NFL Player Uses Cupping to Cope

By: Peter Gwin

Photographer: Fritz Hoffmann

New England Patriots linebacker James Harrison knows about pain—KNOWS about it. For more than two decades, he has been delivering and receiving crushing blows on football fields. The violence has taken its toll, including a serious back injury six years ago that required multiple surgeries. Nevertheless, Sunday night, at age 39, he will step onto the field for Super Bowl LII as the reigning oldest defensive player in professional football.

Last spring, photographer Fritz Hoffmann and I visited him in Arizona to document his offseason workouts (lots of power lifts) and meticulous health routine (no alcohol, refined sugar, or processed carbs). In between his mammoth weightlifting sessions, we asked him his secret for playing such a brutal game at such a high level for so long. “Ain’t no damn secret, man. HARD WORK, lots of hard work!”

Well that, and a lot of attention to caring for his body. Harrison said he spends about $350,000 a year employing a team of specialists, including massage therapists, acupuncturists, and chiropractors, who help manage the punishment his body endures. (He noted that it’s a tax-deductible business expense.)

His interest in alternative treatments goes back to his childhood. “I was in a car accident when I was about eight or nine. It messed something up, knocked me out of alignment. My father’s boss’s brother was a chiropractor, and I started going to see him. I’ve seen a chiropractor from that point through the rest of my life.” Over the years he’s tried several different chiropractors. “I can tell as soon as a new guy puts his hands on me if he knows what’s he’s doing,” said Harrison.

His current chiropractor lives in Denver, and Harrison flies him in twice a week during the season for treatments. He also flies in Lisa Ripi, an acupuncturist from New York, and Codi Hoos, a massage therapist based in Tempe who uses cupping, an ancient therapy practiced for centuries in China. Plastic cups are placed over certain muscles, and little plungers on the cups allow the air to be sucked out creating a vacuum that pulls blood out of the muscles and leaves round, crimson bruises on his skin. The combination of all the different treatments, Harrison said, reduces muscle soreness and allows his body to bounce back quicker from his intense workouts and practice sessions.

I mentioned to Harrison that scientists are skeptical about chiropractic treatments, cupping, and some of the other therapies he uses. Harrison shrugged. “All I know is before I get treated, I HURT, and after, I feel better.”

His teammate quarterback Tom Brady is also a believer in what many consider alternative medicine. A year older and among the NFL’s oldest offensive players, Brady employs his own strict diet and regimen of therapies. These, he has said, have allowed him to keep competing past the age when most players’ bodies break down.

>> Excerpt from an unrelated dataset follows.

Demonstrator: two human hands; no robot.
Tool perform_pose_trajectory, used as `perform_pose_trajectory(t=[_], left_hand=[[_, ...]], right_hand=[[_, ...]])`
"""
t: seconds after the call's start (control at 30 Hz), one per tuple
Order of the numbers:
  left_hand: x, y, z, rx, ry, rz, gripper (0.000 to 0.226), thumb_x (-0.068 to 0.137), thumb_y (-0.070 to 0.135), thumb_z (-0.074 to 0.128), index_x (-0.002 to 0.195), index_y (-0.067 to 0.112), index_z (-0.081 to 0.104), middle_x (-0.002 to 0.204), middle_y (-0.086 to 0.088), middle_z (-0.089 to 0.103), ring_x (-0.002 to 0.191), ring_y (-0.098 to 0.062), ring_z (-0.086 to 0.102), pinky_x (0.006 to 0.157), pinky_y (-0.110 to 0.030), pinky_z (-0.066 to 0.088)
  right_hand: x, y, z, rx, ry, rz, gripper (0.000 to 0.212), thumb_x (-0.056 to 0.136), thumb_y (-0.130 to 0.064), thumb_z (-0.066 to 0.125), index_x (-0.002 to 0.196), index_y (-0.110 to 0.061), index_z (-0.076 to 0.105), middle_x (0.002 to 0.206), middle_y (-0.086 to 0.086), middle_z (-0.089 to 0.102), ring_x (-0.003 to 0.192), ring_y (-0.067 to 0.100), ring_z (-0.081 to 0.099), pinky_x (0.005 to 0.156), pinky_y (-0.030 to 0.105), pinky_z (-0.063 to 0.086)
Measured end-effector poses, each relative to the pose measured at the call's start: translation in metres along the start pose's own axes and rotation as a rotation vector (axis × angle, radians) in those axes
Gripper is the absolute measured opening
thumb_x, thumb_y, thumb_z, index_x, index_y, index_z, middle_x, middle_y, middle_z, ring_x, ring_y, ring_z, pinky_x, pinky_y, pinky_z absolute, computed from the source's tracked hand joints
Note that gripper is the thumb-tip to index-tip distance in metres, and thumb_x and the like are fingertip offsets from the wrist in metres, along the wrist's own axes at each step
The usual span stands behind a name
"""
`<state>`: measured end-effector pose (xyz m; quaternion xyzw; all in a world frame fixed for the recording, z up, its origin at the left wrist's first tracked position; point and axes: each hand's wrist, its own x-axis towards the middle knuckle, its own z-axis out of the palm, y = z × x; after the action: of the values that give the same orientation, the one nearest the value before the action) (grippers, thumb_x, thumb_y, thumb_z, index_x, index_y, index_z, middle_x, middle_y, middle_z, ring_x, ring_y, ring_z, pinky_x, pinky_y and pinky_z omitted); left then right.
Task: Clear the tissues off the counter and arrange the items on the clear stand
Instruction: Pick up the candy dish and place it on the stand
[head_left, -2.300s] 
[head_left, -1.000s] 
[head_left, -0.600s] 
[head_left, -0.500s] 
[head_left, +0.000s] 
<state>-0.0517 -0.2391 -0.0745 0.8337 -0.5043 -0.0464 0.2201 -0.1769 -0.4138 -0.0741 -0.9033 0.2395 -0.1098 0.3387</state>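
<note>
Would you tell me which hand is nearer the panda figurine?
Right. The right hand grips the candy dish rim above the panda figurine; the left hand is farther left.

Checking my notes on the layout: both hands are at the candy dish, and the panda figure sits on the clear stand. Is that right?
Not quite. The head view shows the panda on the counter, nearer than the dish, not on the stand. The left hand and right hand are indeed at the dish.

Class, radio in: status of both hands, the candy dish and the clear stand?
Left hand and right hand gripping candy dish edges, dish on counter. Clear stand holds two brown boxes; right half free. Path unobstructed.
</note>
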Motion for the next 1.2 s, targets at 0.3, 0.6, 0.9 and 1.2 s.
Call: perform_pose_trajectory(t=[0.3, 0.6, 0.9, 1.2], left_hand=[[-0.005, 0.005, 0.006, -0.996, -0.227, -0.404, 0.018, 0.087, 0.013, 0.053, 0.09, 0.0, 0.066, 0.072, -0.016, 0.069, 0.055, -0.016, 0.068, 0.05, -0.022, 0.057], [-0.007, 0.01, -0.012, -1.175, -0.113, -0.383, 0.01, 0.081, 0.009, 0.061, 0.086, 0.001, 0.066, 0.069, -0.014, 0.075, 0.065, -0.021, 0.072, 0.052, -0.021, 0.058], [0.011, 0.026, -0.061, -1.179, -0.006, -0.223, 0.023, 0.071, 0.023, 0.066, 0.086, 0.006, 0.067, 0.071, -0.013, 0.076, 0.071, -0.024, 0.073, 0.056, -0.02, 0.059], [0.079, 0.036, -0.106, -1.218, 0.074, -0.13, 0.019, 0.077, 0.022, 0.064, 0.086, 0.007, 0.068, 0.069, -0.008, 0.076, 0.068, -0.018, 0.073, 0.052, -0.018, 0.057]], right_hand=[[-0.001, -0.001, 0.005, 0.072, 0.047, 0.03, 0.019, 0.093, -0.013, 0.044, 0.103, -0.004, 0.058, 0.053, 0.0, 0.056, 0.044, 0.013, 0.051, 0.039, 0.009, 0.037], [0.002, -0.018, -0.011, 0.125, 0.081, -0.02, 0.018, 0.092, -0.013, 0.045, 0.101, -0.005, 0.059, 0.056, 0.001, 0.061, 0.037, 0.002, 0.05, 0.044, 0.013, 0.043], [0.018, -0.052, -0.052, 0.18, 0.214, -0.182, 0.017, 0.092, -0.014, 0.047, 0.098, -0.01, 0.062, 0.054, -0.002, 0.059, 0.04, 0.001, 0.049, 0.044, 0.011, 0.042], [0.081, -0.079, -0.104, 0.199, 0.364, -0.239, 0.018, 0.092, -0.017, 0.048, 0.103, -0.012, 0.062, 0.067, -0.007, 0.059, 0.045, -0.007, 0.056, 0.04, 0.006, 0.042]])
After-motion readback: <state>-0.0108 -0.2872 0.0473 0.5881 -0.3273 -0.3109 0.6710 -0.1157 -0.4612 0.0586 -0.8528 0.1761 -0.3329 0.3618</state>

“Some guys do some of the things I do,” said Harrison. “Some don’t. Players try different things. You have to find what works for your body and be committed,” said Harrison. “Guys come to me and tell me they want to do what I do. I tell them the price, and they say, ‘I’m not going to give someone $10,000 for a season of treatments.’ But they’ll run their ass to the club and drop $5,000 or $10,000 on a table,” he shakes his head. “And you can’t write that off.”